RESULTS: Overall, 4,353 patients (39.7% female) were eligible with a median age of 73, mean National Cancer Institute Comorbidity Index of 0.5, and average observation period of 2.8 years. cBTKi use was prevalent across all LOTs and decreased from 81.4% in the 1L to 45.7% in the 5L. 1L cBTKi use increased from 70.5% pre-2020 to 94.8% post-2020, while chemoimmunotherapy use declined from 19.8% to 2.6%. Among cBTKis, 1L ibrutinib use decreased from 69.6% pre-2020 to 52.9% post-2020, while acalabrutinib use increased from 0.9% to 36.9%. Switching or restarting (re-initiation after 90-day gap) among cBTKis (cBTKi→cBTKi) was the most common pathway and increased from 21.3% pre-2020 to 41.3% post-2020. The 2L restart rate for ibrutinib (16.7%) was consistent for pre- and post-2020 periods, whereas it increased from 0.4% to 9.5% for acalabrutinib. Pre-treatment CVD prevalence was high for acalabrutinib and ibrutinib, including ventricular arrhythmias (14.8% and 12.2%), congestive heart failure (14.8% and 11.0%), atrial fibrillation (14.3% and 9.5%), and atrial flutter (11.2% and 7.5%).

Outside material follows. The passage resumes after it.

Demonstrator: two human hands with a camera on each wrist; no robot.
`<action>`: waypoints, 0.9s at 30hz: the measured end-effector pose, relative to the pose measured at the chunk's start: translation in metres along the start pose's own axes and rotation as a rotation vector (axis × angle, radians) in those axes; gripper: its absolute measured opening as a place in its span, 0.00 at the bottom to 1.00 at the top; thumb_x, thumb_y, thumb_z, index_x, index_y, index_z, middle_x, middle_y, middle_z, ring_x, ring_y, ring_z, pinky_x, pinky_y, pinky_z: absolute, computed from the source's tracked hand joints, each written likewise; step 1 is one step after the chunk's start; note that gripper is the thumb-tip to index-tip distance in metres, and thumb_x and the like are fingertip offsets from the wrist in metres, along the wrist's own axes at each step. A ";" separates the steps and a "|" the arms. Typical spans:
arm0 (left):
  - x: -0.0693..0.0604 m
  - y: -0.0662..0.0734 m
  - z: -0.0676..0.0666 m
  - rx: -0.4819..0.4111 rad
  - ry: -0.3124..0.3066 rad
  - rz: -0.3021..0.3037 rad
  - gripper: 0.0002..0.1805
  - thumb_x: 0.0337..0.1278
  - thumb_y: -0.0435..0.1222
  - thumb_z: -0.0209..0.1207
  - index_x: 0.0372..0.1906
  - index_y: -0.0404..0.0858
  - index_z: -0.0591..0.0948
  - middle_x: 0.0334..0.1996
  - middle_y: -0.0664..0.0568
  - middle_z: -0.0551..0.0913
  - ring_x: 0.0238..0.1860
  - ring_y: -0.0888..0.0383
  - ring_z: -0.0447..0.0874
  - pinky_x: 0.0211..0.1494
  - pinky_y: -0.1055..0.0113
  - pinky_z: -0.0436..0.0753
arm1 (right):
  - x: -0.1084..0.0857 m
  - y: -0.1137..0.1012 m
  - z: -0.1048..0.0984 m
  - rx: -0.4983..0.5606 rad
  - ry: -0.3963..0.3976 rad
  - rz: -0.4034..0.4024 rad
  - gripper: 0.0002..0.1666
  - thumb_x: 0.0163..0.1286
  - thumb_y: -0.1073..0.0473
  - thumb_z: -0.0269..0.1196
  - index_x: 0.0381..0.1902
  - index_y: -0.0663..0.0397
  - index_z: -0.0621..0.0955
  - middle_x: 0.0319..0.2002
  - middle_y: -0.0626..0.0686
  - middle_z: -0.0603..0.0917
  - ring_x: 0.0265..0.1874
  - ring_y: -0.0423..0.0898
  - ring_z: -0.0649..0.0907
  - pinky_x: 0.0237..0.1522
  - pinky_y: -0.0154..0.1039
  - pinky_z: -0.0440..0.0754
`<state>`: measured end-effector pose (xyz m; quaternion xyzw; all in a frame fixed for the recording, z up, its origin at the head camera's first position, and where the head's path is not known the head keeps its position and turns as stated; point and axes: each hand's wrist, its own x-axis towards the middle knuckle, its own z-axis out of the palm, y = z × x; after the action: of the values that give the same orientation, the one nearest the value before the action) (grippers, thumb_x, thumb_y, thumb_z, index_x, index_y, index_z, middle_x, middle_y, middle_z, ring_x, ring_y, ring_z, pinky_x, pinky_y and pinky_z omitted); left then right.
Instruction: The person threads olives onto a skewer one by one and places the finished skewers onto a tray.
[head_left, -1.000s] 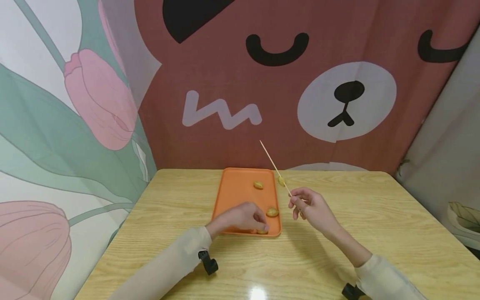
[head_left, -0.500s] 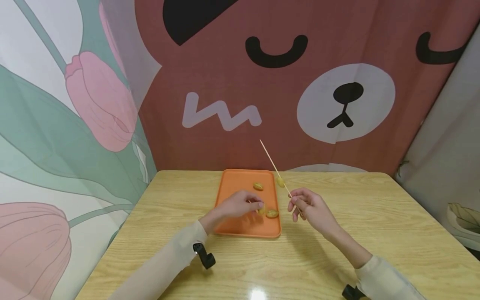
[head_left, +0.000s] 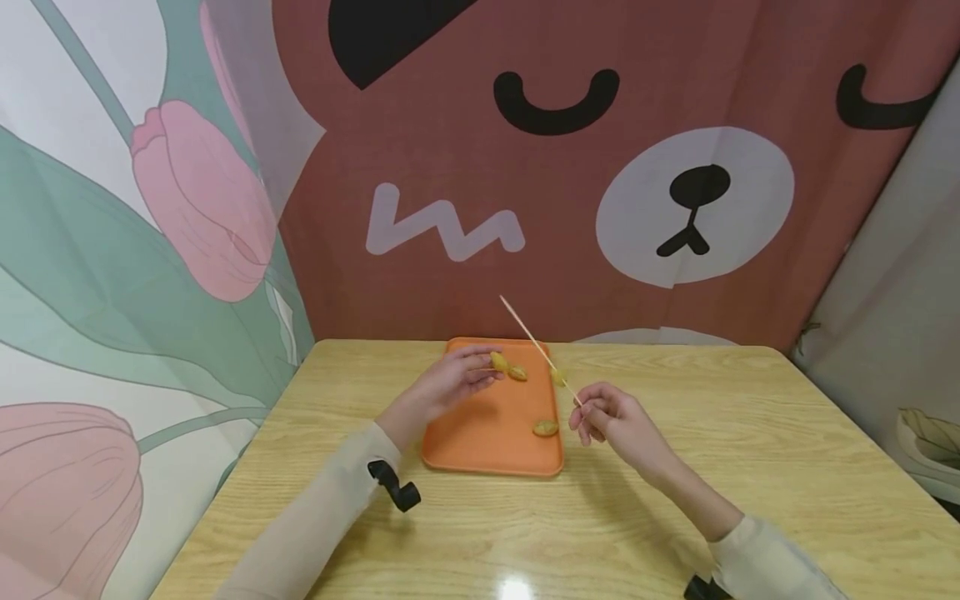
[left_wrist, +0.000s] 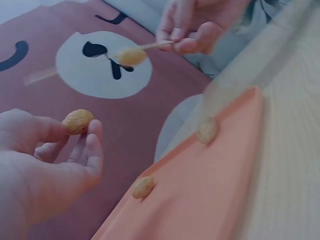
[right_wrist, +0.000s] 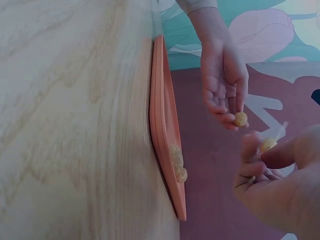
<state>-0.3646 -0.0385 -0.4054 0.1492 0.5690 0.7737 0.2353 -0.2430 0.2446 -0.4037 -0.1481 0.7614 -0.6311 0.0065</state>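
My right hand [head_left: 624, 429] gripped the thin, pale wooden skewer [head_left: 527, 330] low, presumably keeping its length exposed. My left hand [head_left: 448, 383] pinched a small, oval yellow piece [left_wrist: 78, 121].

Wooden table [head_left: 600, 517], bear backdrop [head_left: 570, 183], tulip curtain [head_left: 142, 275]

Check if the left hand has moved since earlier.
Yes. In the head view, the left hand has gone from the near edge of the orange tray toward its far end, and slightly left.
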 end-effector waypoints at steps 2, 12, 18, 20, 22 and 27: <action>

CONCLUSIONS: Our findings showed high uptake of cBTKis as 1L treatment, with frequent restart of cBTKis and a considerable pre-treatment CVD burden across CLL/SLL treatments. Further real-world investigation is crucial to understand CVD risks and clinical/health economics outcomes associated with cBTKis.